The second of Galen’s four fluid humours of the body, φλέγμα, was associated, when in supposed excess, with a phlegmatic temperament, “not easily excited to feeling or action; stolidly calm, self-possessed, imperturbable; sluggish, apathetic, lacking enthusiasm” (OED).
Although this sounds dull, the ultimate origin of the word is the IndoEuropean root BHEL, associated with verbs meaning to shine, flash, or burn, and adjectivally describing bright colours, such as shining white. Of its many ramifications, I have chosen a few examples.

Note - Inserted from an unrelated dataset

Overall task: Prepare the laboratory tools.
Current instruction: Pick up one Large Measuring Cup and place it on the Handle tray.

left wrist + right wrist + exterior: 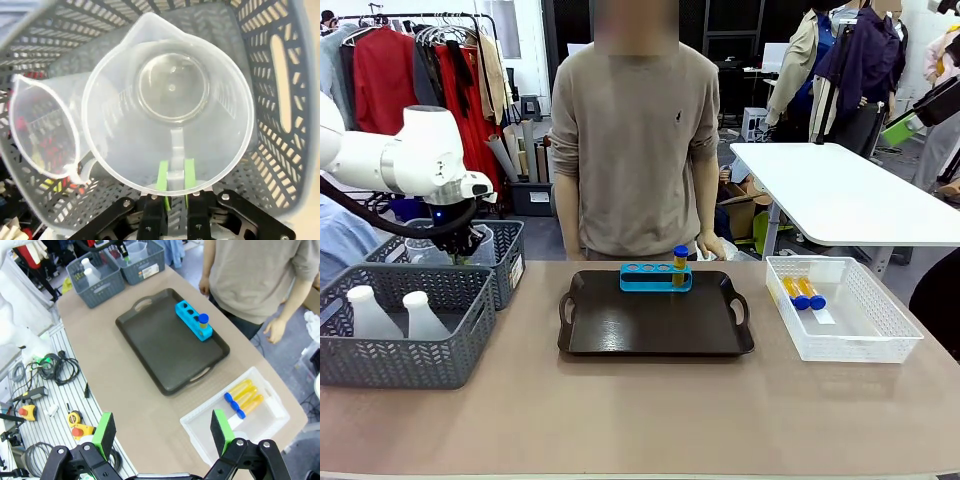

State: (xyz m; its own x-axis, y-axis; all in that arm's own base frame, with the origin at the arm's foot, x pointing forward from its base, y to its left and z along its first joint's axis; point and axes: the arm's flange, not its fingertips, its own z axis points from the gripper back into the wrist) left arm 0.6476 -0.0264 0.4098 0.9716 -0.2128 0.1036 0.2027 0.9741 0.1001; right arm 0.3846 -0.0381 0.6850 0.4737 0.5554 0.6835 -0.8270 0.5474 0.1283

Deities in various mythologies had names related to Bel or Baal, often associated with light. Belili, for example, was a Sumerian moon goddess and Baal Shamain was a Babylonian god of the sky, sometimes identified with the sun. Beltane was an ancient Celtic Mayday festival, named after Bel, celebrating the Spring equinox, when day and night are of equal length. The Canaanites identified their goddess Baalath with Venus, the evening star. Baalath or Belet was also regarded as a fertility goddess by the Sumerians, and her consort Baal was a Semitic fertility god. Later, Baal came to mean Lord; Beelzebub, בעל זבוב in Hebrew, is literally Lord of the Flies.
BHEL in Greek became PHAL, giving ϕαλᾱρίς, a coot, from its bald white head. Phalaropes are birds with white patches often around the eyes or on the neck. In Russian белый (belyĭ) means white. The beluga is a greyish white sturgeon, Acipenser huso, found in the Caspian and Black Seas and famous as a source of caviar; it is also the name of a white whale of the dolphin family, Delphinapterus leucas (Greek λευκός = white). In French blanc means white, and to blank [out], blanch, blench, and bleach all mean to turn or become white.
Other colours that come from BHEL are blonde, blue, and, by consonantal shift, the Latin flavus, yellow, giving us flavines, yellow acridine derivatives used as antiseptics, such as acriflavine, and flavones or flavonoids, plant pigments. Some flavonoids have been suggested to be associated with a risk of breast cancer. Others reportedly inhibit growth and induce apoptosis in human breast adenocarcinoma cells in vitro and cause tumour regression in mice. This highlights the fallacy, beloved of those who peddle useless therapies, of lumping together large numbers of compounds under a single heading and claiming benefits for the whole group.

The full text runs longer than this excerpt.